▶ Available records:
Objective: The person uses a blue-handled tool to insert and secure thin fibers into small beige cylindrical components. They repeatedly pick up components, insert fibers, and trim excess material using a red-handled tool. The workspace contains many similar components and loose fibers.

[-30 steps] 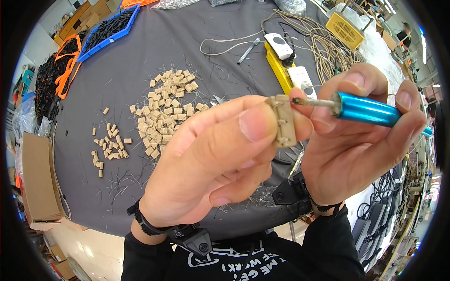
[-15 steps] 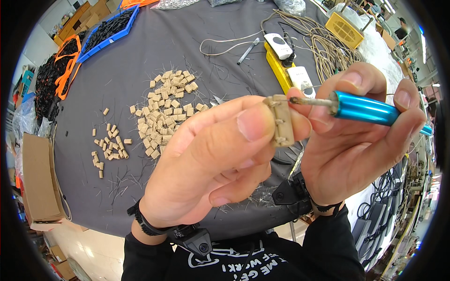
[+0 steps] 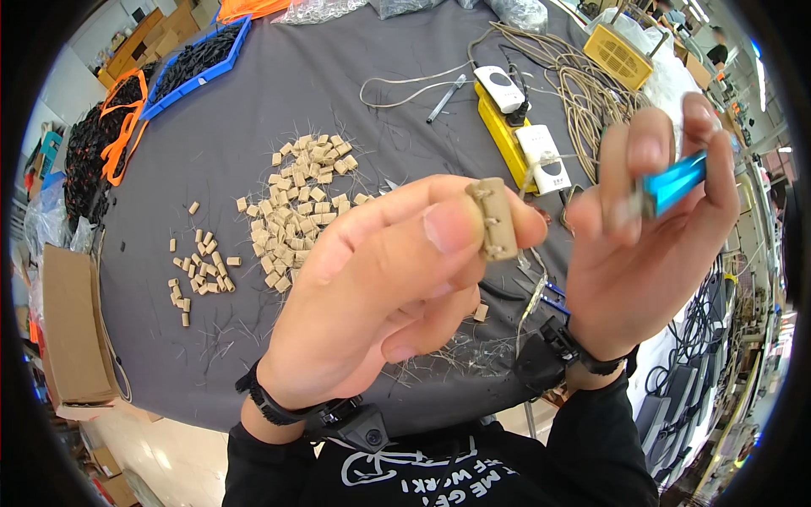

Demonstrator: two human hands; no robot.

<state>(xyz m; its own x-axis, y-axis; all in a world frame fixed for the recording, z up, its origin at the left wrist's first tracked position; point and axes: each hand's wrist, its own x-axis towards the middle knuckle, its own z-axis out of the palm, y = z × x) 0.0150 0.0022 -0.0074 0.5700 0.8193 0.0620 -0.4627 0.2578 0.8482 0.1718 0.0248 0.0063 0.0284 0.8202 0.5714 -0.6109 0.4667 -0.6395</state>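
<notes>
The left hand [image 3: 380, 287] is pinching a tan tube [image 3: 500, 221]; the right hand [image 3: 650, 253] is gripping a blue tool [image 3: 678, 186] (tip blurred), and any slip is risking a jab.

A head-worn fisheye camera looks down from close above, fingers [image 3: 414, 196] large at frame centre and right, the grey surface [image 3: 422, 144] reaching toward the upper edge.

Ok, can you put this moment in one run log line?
left hand: pinching knotted tan cylinder | right hand: holding blue-barrelled tool, apart from cylinder | grey cloth: larger pile of tan cylinders, smaller group
</notes>
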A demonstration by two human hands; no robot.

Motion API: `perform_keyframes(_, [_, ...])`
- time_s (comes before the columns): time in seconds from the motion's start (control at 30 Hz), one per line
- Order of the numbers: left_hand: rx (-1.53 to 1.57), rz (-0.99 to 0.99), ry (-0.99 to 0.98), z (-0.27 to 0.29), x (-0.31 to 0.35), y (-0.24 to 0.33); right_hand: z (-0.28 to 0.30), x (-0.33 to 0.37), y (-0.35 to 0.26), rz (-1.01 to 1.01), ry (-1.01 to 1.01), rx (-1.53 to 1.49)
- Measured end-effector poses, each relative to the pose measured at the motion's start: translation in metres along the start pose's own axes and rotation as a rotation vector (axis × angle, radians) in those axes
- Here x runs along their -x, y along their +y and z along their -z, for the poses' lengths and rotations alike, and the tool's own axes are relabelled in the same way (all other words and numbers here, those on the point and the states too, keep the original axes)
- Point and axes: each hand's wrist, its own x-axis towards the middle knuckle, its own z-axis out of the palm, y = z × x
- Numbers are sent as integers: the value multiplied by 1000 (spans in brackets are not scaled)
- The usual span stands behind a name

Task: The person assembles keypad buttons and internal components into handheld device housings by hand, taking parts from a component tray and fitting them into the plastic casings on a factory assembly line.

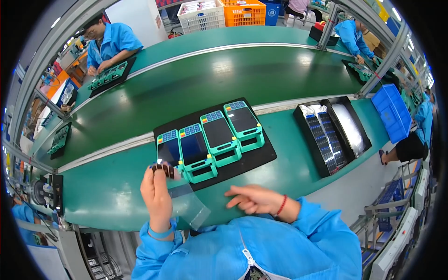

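My left hand [157, 198] pinches a clear plastic film [189, 203] that hangs toward my body. Small dark squares on a strip [166, 171] show at its fingertips; whether they belong to the film I cannot tell. Just beyond are several handheld card terminals [217, 132] in teal-green frames, side by side on a black mat [254, 163]. Their keypads face away from me and their dark screens face up. My left fingertips overlap the nearest corner of the leftmost terminal in view. My right hand [254, 199] hovers right of the film, index finger stretched out, nothing in it.
To the right lies an open black box [322, 140] with rows of dark parts and white wrapping. A blue bin [392, 113] stands at the bench's right end. Beyond a metal rail runs a green conveyor belt [196, 74]. Co-workers in blue [114, 39] sit across it.
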Motion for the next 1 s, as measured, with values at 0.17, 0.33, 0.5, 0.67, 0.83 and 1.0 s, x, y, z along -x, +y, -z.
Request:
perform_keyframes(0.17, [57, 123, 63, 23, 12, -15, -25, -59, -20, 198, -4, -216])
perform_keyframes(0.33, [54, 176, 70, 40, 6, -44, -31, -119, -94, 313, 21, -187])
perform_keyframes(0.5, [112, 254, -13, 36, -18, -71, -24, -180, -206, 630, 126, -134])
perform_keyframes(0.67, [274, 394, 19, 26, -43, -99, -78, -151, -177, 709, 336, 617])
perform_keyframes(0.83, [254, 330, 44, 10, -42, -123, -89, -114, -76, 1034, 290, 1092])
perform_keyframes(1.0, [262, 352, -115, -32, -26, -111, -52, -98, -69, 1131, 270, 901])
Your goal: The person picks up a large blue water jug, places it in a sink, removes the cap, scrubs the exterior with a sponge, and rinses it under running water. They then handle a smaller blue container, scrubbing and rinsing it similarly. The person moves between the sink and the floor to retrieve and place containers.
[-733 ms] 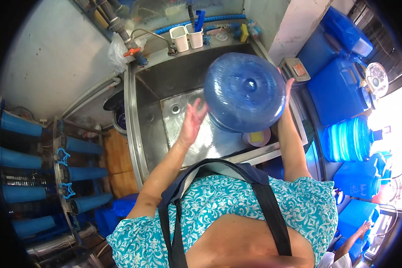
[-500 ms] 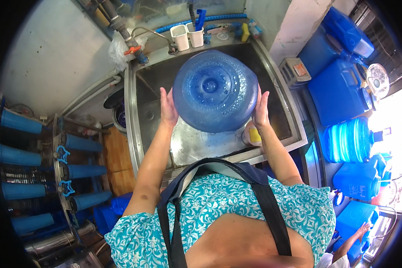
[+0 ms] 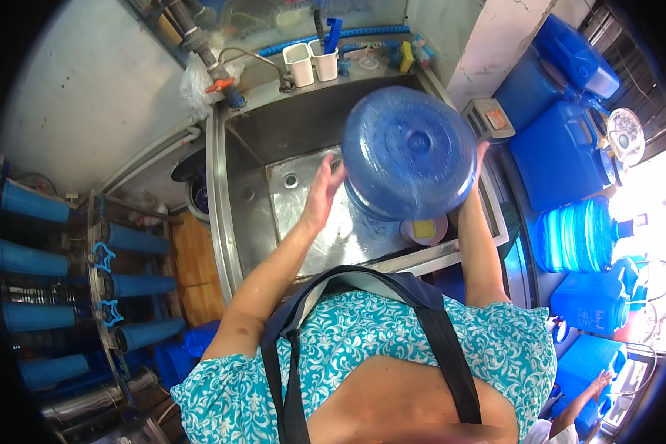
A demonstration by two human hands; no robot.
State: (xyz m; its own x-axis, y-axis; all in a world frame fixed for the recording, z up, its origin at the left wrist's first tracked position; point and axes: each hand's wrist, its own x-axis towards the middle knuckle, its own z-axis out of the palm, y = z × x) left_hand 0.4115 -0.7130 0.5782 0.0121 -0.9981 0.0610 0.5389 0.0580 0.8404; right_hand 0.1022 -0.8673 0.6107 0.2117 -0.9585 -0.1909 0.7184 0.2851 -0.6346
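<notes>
A large round blue water jug [image 3: 403, 159], wet and held bottom up, is over the right part of the metal sink [image 3: 255, 248]. My right hand [image 3: 479, 166] lies against its right side, with most of the fingers hidden behind it. On the other side my left hand [image 3: 323, 194] has its palm turned to the jug and its fingers stretched upward, the inner edge touching the jug's wall. The jug's neck is out of sight below its body. Close under the jug, near the sink's front edge, sits a round tub [image 3: 431, 231] with a yellow sponge [image 3: 422, 229].
Two white cups [image 3: 299, 64] with brushes stand on the back ledge, beside a tap with an orange handle [image 3: 219, 85]. Blue containers [image 3: 562, 152] line the right side. Blue filter tubes [image 3: 137, 285] fill a rack at left. Another person's hand [image 3: 598, 385] shows at lower right.
The jug has moved right across the sink, and both my hands have moved right with it. More of the sink floor, with its drain, and the sponge tub now show.
</notes>
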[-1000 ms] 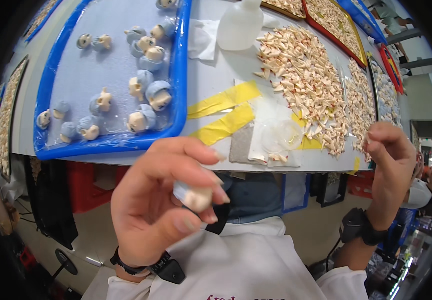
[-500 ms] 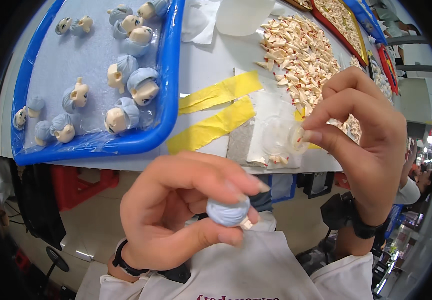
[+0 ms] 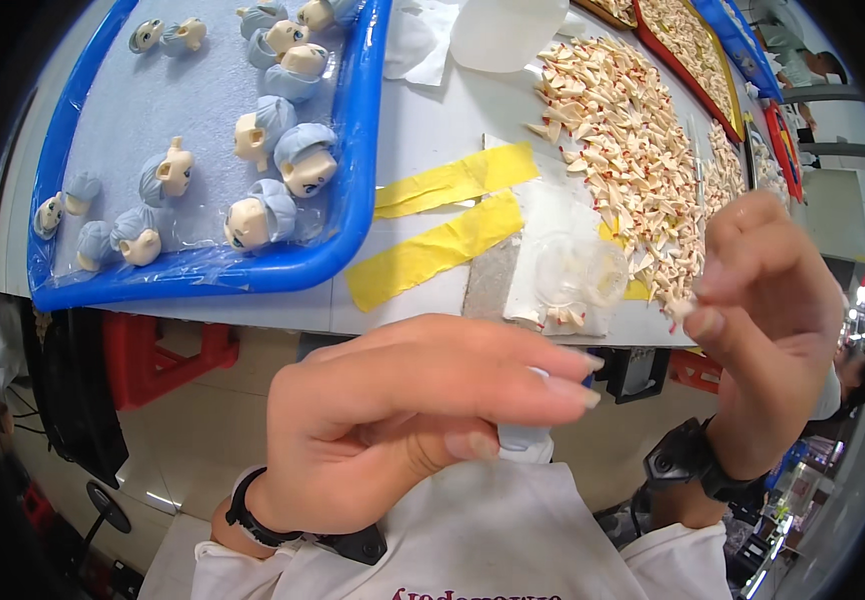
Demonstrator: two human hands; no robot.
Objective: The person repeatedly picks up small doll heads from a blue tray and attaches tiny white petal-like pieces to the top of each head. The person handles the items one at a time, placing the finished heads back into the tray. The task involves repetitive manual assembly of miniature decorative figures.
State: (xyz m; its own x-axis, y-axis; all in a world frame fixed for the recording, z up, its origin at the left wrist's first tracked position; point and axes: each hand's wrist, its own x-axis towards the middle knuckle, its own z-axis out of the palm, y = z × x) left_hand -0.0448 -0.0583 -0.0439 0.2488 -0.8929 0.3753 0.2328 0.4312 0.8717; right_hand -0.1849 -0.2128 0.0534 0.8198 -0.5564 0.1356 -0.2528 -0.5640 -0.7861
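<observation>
- Head view: our left hand [image 3: 393, 420] has turned since half a second ago, so the blue-haired doll head [image 3: 525, 438] is now mostly hidden under the fingers, grip clamped on it.
- Our right hand [image 3: 768, 300] has lifted off the clear dish [image 3: 578, 272], grip pinched together on a tiny cream piece [image 3: 681, 310], ready for fitting, we judge.
- Behind: a glossy blue tray [image 3: 353, 160] of smooth doll heads, matte yellow tape [image 3: 433, 250], and a pile of pointed cream parts [image 3: 633, 140] on the grey surface [image 3: 423, 120].
</observation>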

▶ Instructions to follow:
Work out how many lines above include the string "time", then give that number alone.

▶ Reply to the task:
2